Key point: U.S. renewable share at 5.94% as of March 2026 quantifies the gap between declared climate ambition and grid reality — the transition is real but nowhere near the velocity required by the targets the RFF just declared lost.
May 31, 2026 · /desk/energy/2026-05-31

The race to build the world's largest solar farms is accelerating, as OilPrice documents—panel prices continue to fall, efficiency continues to climb, and developers are launching mega-projects to meet surging demand. That trajectory is real and durable. But here is the deployment arithmetic that matters: U.S. renewables represented just 5.94% of generation as of March 2026 per EIA. The IEA's 1.5°C pathway required something north of 40% by this point in the decade. The gap is not a rounding error. The RFF Global Energy Outlook 2026 formally declares the 1.5°C goal lost—the target says 2030, the supply chain says 2035, the mineral deposits say maybe, and now the leading policy research institution says the temperature ceiling itself has been forfeited.

The AI energy story is simultaneously the transition's biggest demand-pull tailwind and its most dangerous distraction. Axios reports that the scramble for electricity has become 'the gold rush beneath the AI boom'—and that gold rush is pulling investment, permitting attention, and grid interconnection capacity toward dispatchable sources that can serve constant load, not toward variable renewables. The spent nuclear fuel story from OilPrice is a genuine transition variable: if the U.S. can develop a domestic reprocessing pathway that reduces dependence on Russian uranium, that stabilizes the carbon-free baseload foundation that variable renewables need to sit on top of.

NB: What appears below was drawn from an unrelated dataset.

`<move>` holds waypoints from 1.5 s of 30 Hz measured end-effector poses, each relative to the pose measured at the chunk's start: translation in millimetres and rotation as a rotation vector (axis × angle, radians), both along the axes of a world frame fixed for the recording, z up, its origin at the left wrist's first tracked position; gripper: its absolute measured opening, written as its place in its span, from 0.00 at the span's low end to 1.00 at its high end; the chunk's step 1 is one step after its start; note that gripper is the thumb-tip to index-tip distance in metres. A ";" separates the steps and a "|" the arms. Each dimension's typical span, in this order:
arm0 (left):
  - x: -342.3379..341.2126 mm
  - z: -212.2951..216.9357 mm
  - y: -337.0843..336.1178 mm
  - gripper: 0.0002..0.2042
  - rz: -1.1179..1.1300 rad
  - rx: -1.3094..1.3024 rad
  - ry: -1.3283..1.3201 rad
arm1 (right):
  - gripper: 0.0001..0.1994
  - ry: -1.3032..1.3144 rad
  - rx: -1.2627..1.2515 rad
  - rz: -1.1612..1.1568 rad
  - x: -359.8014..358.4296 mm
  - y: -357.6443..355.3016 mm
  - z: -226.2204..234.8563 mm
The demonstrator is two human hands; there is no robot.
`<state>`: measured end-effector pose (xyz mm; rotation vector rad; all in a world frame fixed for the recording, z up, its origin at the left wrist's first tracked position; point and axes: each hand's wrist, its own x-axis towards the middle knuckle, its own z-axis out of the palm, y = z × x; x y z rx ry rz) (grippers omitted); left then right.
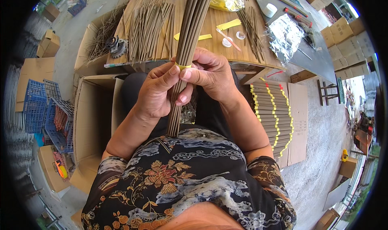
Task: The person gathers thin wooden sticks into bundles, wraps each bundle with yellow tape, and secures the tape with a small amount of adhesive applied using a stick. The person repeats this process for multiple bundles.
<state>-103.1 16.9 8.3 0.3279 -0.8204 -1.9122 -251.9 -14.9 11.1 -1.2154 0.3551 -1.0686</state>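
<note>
ideally, the left hand point(155, 88), curled round the stick bundle point(195, 24) at upper centre, should steady it while the right hand point(214, 73), pinching the yellow band point(183, 66), presses evenly.

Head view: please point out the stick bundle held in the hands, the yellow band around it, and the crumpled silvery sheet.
Stick bundle point(190, 40): head view, upper part of its shafts.
Yellow band point(184, 66): head view, middle of its front.
Crumpled silvery sheet point(285, 32): head view, middle of its wrinkled surface.
</note>
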 end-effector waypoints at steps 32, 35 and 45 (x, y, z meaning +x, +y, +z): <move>11.0 4.0 16.9 0.19 -0.116 0.082 0.159 | 0.16 0.004 0.054 0.272 -3.9 7.9 12.6; 17.3 8.3 6.9 0.20 -0.005 -0.015 0.120 | 0.37 -0.010 0.021 0.197 0.5 3.8 4.2; 23.3 15.2 -6.2 0.13 0.484 -0.303 -0.102 | 0.12 0.286 -0.024 0.246 18.1 29.5 -10.6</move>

China, per the ZeroHedge/OilPrice analysis, enters the current energy crisis 'from a position of greater energy resilience after years of investment in domestic production'—which is a polite way of saying Beijing out-deployed Washington on the long-game supply chain for critical minerals and domestic generation. The U.S. LNG export boom is real short-term leverage, but it does not close the renewable share gap. The Allenai AIMIP benchmark is a quiet positive signal: AI climate models are beginning to match or beat conventional models on historical climate metrics, which matters for grid planning horizons—though the benchmark itself notes these models 'still struggle to generalize reliably to long-term warming trends and unseen climate scenarios.'

Key point: U.S. renewable share at 5.94% as of March 2026 sits catastrophically below any 1.5°C-aligned trajectory, and the AI electricity gold rush is competing with—not complementing—the clean energy buildout for interconnection capacity and capital.